#  > Telecomunicações >  > TP-Link >  >  250metros com TPlink n600 w8980

## bfonseca

Oi.

Estou com este TPLINK em casa http://www.tp-link.com/en/products/d...specifications
e gostaria de acessar a net na casa da minha mae a 200metros de distancia. 

Estou no 13 andar, enquanto a outra ponta é uma residencia. (sem predios no meio)

este modem tem 20dbm de potencia e 3 antenas de 5ghz 5dbi externas e 2 de 2.4ghz 2.5dbi internas.
meu notebook ou celular não consegue ver o sinal nem no terreno do predio.

Pensei em substituir 2 antenas de 5ghz por 2 antenas de 2.4 com 16-20dbi, e colocar um outro router na casa da minha mae e fazer um ponto a ponto. A questão é:

Sera q meu router a 150 metros vai conseguir "ver" o wireless do meu router do meu predio ?

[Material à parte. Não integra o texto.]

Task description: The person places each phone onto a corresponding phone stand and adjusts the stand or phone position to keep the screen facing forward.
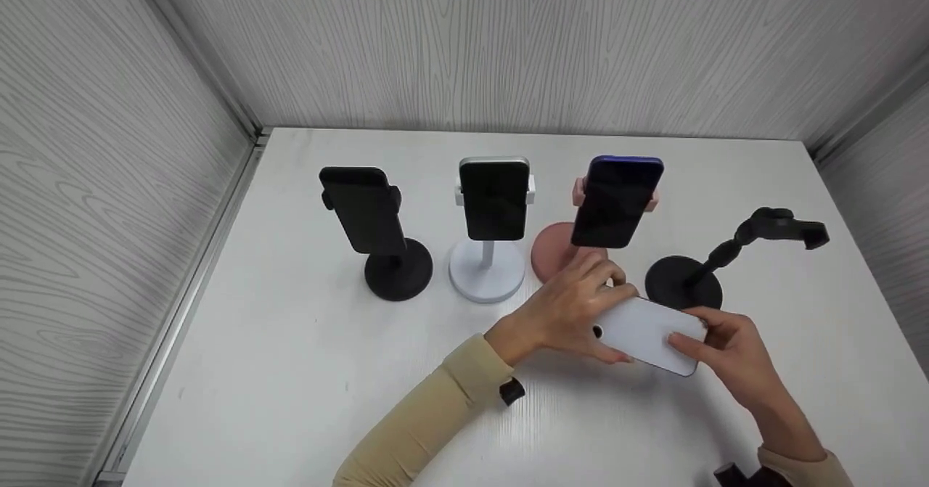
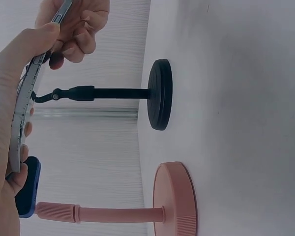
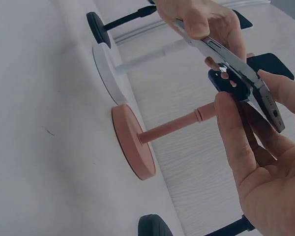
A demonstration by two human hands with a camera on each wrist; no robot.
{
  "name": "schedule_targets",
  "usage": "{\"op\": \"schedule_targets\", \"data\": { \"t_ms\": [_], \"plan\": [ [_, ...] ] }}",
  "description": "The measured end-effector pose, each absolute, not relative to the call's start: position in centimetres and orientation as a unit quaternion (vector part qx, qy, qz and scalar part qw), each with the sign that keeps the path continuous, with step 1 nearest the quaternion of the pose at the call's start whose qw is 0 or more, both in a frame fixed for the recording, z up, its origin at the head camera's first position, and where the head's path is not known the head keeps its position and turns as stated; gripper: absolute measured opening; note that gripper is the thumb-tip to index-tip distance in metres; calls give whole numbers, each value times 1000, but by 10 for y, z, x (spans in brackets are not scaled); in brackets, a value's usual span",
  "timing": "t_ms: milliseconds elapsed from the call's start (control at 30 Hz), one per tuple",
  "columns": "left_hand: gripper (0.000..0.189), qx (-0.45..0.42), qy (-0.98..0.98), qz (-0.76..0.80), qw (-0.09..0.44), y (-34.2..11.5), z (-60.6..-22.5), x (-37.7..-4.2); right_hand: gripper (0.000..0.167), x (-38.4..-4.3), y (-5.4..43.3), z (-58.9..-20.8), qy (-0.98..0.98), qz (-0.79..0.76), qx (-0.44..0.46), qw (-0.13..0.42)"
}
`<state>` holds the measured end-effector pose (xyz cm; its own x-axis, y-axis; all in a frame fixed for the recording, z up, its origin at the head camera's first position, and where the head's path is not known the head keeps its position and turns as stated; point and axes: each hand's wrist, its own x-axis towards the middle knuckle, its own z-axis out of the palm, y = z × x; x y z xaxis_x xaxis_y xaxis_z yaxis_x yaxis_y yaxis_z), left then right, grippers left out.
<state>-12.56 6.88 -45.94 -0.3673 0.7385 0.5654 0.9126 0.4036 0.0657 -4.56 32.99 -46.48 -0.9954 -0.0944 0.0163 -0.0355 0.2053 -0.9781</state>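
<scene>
A white smartphone (image 1: 646, 334) is held between both hands above the table, its pale face up and tilted slightly down to the right. My left hand (image 1: 570, 309) grips its left end by the long edges, thumb on the near side and fingers on the far side. At the other end my right hand (image 1: 740, 360) pinches the phone, thumb on the pale face and fingers beneath. Just beyond stands a black phone stand (image 1: 682, 284) with a bare clamp arm reaching right. Behind the left hand, a pink stand (image 1: 555, 247) carries a blue-edged phone (image 1: 617, 200).
Further left, a white stand (image 1: 486, 284) holds a silver-edged phone (image 1: 496, 200), and a black stand (image 1: 399, 280) holds a black phone (image 1: 363, 211). All stand on the white table (image 1: 290, 371), which wood-patterned panels (image 1: 508, 51) border at the back and sides.
</scene>
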Motion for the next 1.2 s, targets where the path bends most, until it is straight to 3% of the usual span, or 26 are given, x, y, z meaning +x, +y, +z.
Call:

ALguem extendeu a internet sem uso de antena externa para até 200 metros com sucesso ?
um ponto a ponto para mim será perfeito.. é possivel habilitar o WDS nos 2 routers.. but o problema é saber se o sinal vai melhorar se eu substituir a antena.

----------


## bfonseca

veja a opcao de antena para este router http://www.ebay.com/itm/371203036805...xe=exe,ext=ext

----------


## carlosomena

Amigo, não adianta fazer o que está querendo, rede sem fio é uma mão dupla. Se colocar uma antena de um lado o outro pode até receber o sinal mas não irá conseguir enviar suas solicitações. Se quer compartilhar a internet com sua mãe terá que utilizar rádios ponto a ponto, um em cada lado.

----------


## bfonseca

então mas minha ideia seria colocar roteadores nas duas pontas. o W8980 na saída da internet e um outro com potencia similar na outra ponta. 1 router com antenas de 15dbi de cada lado seria suficiente para fazer ponto a ponto num range de 150mts?

----------


## ConectWi

Bom dia pessoal! @*bfonseca*, antenas Omni não são nenhum pouco recomendadas para fazer PTP, pelo fato de serem 360º elas sofrem muito com incidência de interferência, fazendo ruido ir nas alturas... então nesse caso o correto seria o uso de antenas o mais direcionais possíveis, faça uma análise se espectro nos 2 locais, se tiver algum canal limpo em 2.4 Ghz utilize, se não vá de 5.8 Ghz... espero ter ajudado, fico a disposição! seguem 2 modelos para uso PTP com baixo custo.

http://www.conectwi.com.br/adaptador...bi-loco-2.html
http://www.conectwi.com.br/adaptador...bi-loco-5.html

----------


## shadowman

Amigo si vc quer fazer um ponto a ponto so isso recomendo vc usa uma RB411 com AP e outra RB411 como cliente pronto vc sai ter melhor qualidade en internet e Sinal wireles muito bom é so escrever o nome mikrotik no mercado ivre

----------


## MrLinoX

Não entendi muito bem o que o amigo esta querendo fazer, mas pelo visto quer economizar gastando com gambiarras, vou tentar ajudar com uma receita de bolo ponto a ponto a 250 metros use duas nanostations, pode ser 2.4 ou 5.8 não precisa ser exatamente as nanostations, pode ser duas wom 5000 da intelbras ótimo custo beneficio, ai vc gasta um pouquinho para fazer um serviço de primeira e acaba economizando, vai na fé e se precisar de mais dicas pode chamar, por que antes de dar conselhos loucos deve-se entender que nem sempre o que é bom para um é bom para outro ... t+

----------